Michelle Hampton’s journey through open heart surgery - Part 1
Discovering my broken heart
I’m a 37-year-old female living a healthy and active life in Sydney Australia. In December 2016, I found out I had a broken heart. Not the metaphorical kind you might be thinking…the real kind.
Finding out you need lifesaving surgery in your 30s can only be described as utterly terrifying at first. There’s no way around it, no real way to prepare for the news, and that stunning realisation you have no control over what happens can really test your mental resilience.
I was told I had a hole the size of a ten-cent piece between the two chambers of my heart and some apparently super important veins that were literally on the wrong side. I’ve had it since birth and the congenital defect is called a Sinus Venosus Atrial Septal Defect (SV ASD) with partial anomalous pulmonary venous drainage (PAPVD). It took me a few weeks to even get the terminology right!
After having further tests done to confirm the condition of my heart, it was explained to me that the right side of my heart was getting almost three times the volume of blood it needed and given the hole was between the two chambers, the ‘blue’ and ‘red’ blood were mixing, meaning my heart had to work extra hard all the time to make sure I was getting enough oxygen. I still can’t believe it was functioning like this for 37 years. My MRI scan showed my right ventricle was severely dilated - 2.7 times the size they should be. Because my heart was so large, it would unlikely return entirely back to its normal size after intervention. I was also told my lungs were full of blood.

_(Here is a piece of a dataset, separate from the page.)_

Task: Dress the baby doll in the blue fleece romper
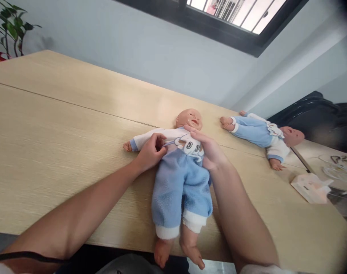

The scary thing was my symptoms were minor and common, I just thought I was feeling stressed and rundown from operating a busy marketing agency in Sydney. In a way, heart disease can be a bit invisible – it certainly was for me as I was virtually symptom-free for 37 years. It’s astonishing that it kills three times as many women as breast cancer, yet it remains undetected for so many.
Nevertheless, the symptoms I did have were mild breathlessness, dizziness and a few heart palpitations. That all changed of course, when I was admitted to hospital in December last year (2016) after having severe palpitations. At that point, I knew something was wrong and it wasn’t long before I was given my diagnosis.
My specialists explained the only way to fix the defect was surgically and that I must have open heart surgery. Open. Heart. Surgery. There was no real choice in the matter either after they explained I’d suffer from heart failure by the age of 45 and irreversible damage within a few months if I did nothing about it.
During the surgery, they would need to stop my heart in order to operate on it too. This was one of the hardest things to get my head around. To specialists, this is an entirely normal notion. To me, it turned my world upside down. I mean, what rational person wouldn't be utterly terrified at the thought of having your heart stopped to have lifesaving surgery?!
Although I feel differently about it now, the day I found out about my congenital heart defect was the worst day of my life. I was monumentally underprepared for the news, although I’m not sure you could ever be prepared for news like that. I thought congenital heart disease was something only detected as a child and fixed as a child. I had no idea it could be something that can remain relatively undetected until your 30s, 40s, 50s, 60s, even older.
One of the hardest things about facing a big challenge like this was having the mental resilience to pick yourself up and start planning for the surgery…and there is a lot of planning you need to do in the lead up.
It also felt like I went through several stages of grief:
Denial. At first, I thought maybe they mixed up my MRI and ECG results with someone else.
Anger. I became frustrated that we hadn’t detected it earlier and that I have a disease that wasn’t my doing.
Bargaining. I started negotiating my way into getting my surgery done as early as possible (this one actually worked!).
Depression. Feeling pretty down especially about the long recovery time of 6 months. And finally,
Acceptance. Once I’d learned how to be calm, prepared and surrender to the situation.
There will be times when it’s all just too overwhelming. Too scary. Too much. But trying to approach the situation with an attitude of preparedness and surrender can make the difference between staying in a state of terror or seeing it as something that can change your life for the better.
Having a calm and relaxed disposition not only helps you cope with the enormity of what you’re about to go through, it can assist in recovering quicker and importantly, it can make you a more pleasant person to be around when your carers are only trying to help!
Nevertheless, there will be road bumps, setbacks, scary moments, and frustrations…but these will be balanced out by moments of progress, positivity, hope and relief once the surgery is over. Little by little, you will start to improve and see there is a positive end to your long recovery.
I hope by sharing my story about open heart surgery, I can offer a support guide for anyone else facing something similar.